Patients requiring MT over a 22-month period were identified from the resuscitation registry of a Level I trauma center. Shock severity at admission and timing of shock-trauma admission, blood product administration, and death were determined. Patients were divided into high- and low-ratio groups (≥1:2 and <1:2 FFP:PRBC, respectively) and compared. Kaplan-Meier analysis and log-rank test was used to examine 24-hour survival.
One hundred three patients (63% blunt) were identified (66 high-ratio and 37 low-ratio). Those patients who achieved a high-ratio in 24 hours had improved survival. However, severity of shock was less in the high-group (base excess: -8.0 vs. -11.2, p = 0.028; lactate: 6.3 vs. 8.4, p = 0.03). Seventy-five patients received MT within 6 hours. Of these, 29 received a high-ratio in 6 hours. Again, severity of shock was less in the high-ratio group (base excess: -7.6 vs. -12.7, p = 0.008; lactate: 6.7 vs. 9.4, p = 0.02). For these patients, 6-hour mortality was less in the high-group (10% vs. 48%, p < 0.002). After accounting for early deaths, groups were similar from 6 hours to 24 hours.
Improved survival was observed in patients receiving a higher plasma ratio over the first 24 hours. However, temporal analysis of mortality using shorter time periods revealed those who achieve early high-ratio are in less shock and less likely to die early from uncontrolled hemorrhage compared with those who never achieve a high-ratio.
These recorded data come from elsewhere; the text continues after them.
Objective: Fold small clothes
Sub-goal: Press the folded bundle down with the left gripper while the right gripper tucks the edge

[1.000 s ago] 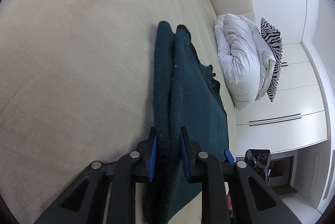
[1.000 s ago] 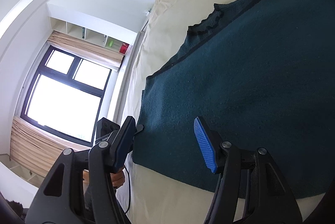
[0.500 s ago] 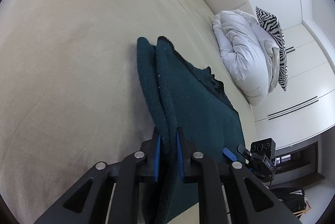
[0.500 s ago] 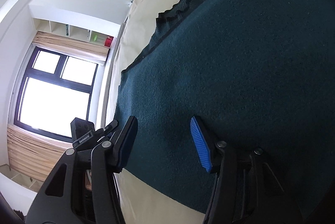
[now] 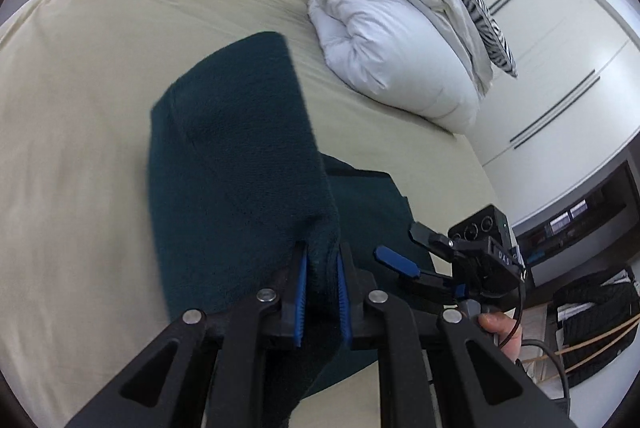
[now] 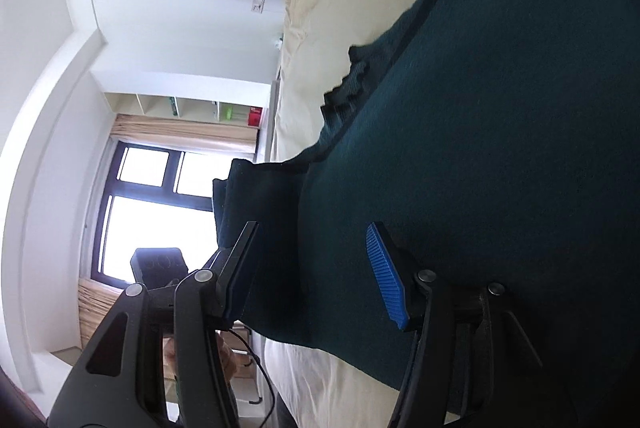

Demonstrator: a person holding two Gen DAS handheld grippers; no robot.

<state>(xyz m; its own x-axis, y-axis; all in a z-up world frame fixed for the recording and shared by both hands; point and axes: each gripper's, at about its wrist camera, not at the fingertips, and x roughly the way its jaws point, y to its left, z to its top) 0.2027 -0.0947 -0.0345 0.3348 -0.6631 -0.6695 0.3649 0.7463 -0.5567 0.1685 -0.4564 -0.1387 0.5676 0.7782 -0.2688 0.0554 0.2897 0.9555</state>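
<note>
Bed (image 5: 100, 75): cream sheet, teal garment (image 5: 240, 163) spread on it, long axis from 6 toward 12 in the left view. Left claw (image 5: 322, 288): clenched on a bunched fold of the garment, lifted off the sheet. Right claw (image 6: 316, 268): jaws opening, roughly half apart, over flat cloth at 6; pads not seen pressing it.

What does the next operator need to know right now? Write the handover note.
Left tongs: shut on a lifted fold of the dark green garment.
Right tongs: jaws opening, over the garment's flat part, pads not pressing it.
Garment lies on the beige bed, away from the white duvet.
Done: one side raised.
Left: carry it across, lay it down, finish folding.
</note>
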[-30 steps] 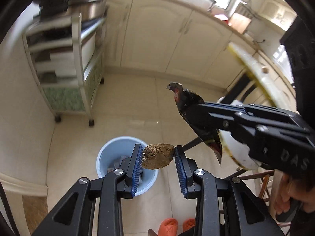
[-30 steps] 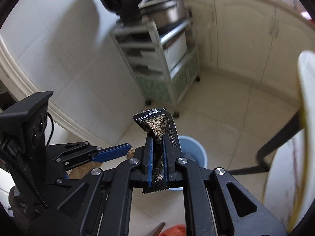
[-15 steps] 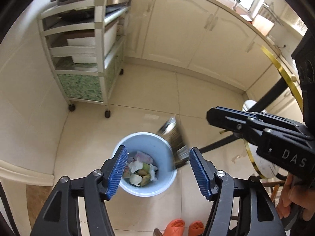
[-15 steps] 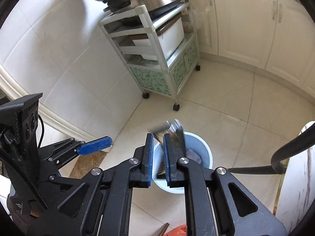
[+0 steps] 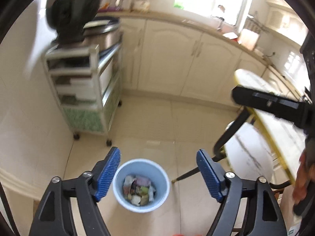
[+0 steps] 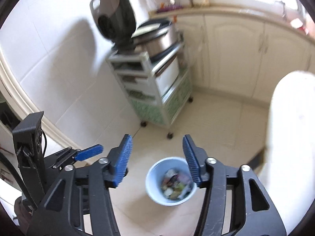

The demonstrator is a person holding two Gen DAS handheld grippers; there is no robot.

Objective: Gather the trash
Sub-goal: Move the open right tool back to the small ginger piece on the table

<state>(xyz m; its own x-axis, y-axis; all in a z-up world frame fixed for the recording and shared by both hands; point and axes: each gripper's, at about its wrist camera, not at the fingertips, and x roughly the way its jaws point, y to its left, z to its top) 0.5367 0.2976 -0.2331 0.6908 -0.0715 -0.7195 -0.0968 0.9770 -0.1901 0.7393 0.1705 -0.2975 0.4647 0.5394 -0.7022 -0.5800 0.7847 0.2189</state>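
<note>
A pale blue bin (image 5: 141, 184) stands on the floor tiles, holding several scraps of trash (image 5: 139, 189). My left gripper (image 5: 158, 174) hangs high above it, jaws opening wide with nothing between them. In the right wrist view the same bin (image 6: 170, 181) shows below my right gripper (image 6: 156, 160), whose jaws are also opening and hold nothing. The right gripper's black body (image 5: 271, 106) crosses the right side of the left wrist view; the left gripper's blue finger (image 6: 89, 152) shows at the left of the right wrist view.
A white wheeled cart (image 5: 86, 96) with a steel cooker (image 6: 157, 39) and a dark appliance (image 6: 114, 15) stands by the tiled wall. Cream cabinets (image 5: 187, 59) run along the back. A marble table with gold trim (image 5: 275, 122) and black legs sits at the right.
The left gripper let go of a brown lump and the right gripper released a dark foil wrapper; both dropped into the bin. Both grippers opened and rose away from the bin.
</note>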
Thus, the proposed survival advantage of a high-ratio may be because of selection of those not likely to die in the first place; that is, patients die with a low-ratio not because of a low-ratio.
From the Department of Surgery, University of Tennessee Health Science Center, Memphis, Tennessee.
Submitted for publication April 20, 2009.
Accepted for publication November 3, 2010.
Presented at the 39th Annual Meeting of the Western Trauma Association, February 22–28, 2009, Crested Butte, Colorado.
Address for repirnts: Louis J. Magnotti, MD, Department of Surgery, University of Tennessee Health Science Center, 910 Madison Avenue, Room 217, Memphis, TN 38163; email: firstname.lastname@example.org.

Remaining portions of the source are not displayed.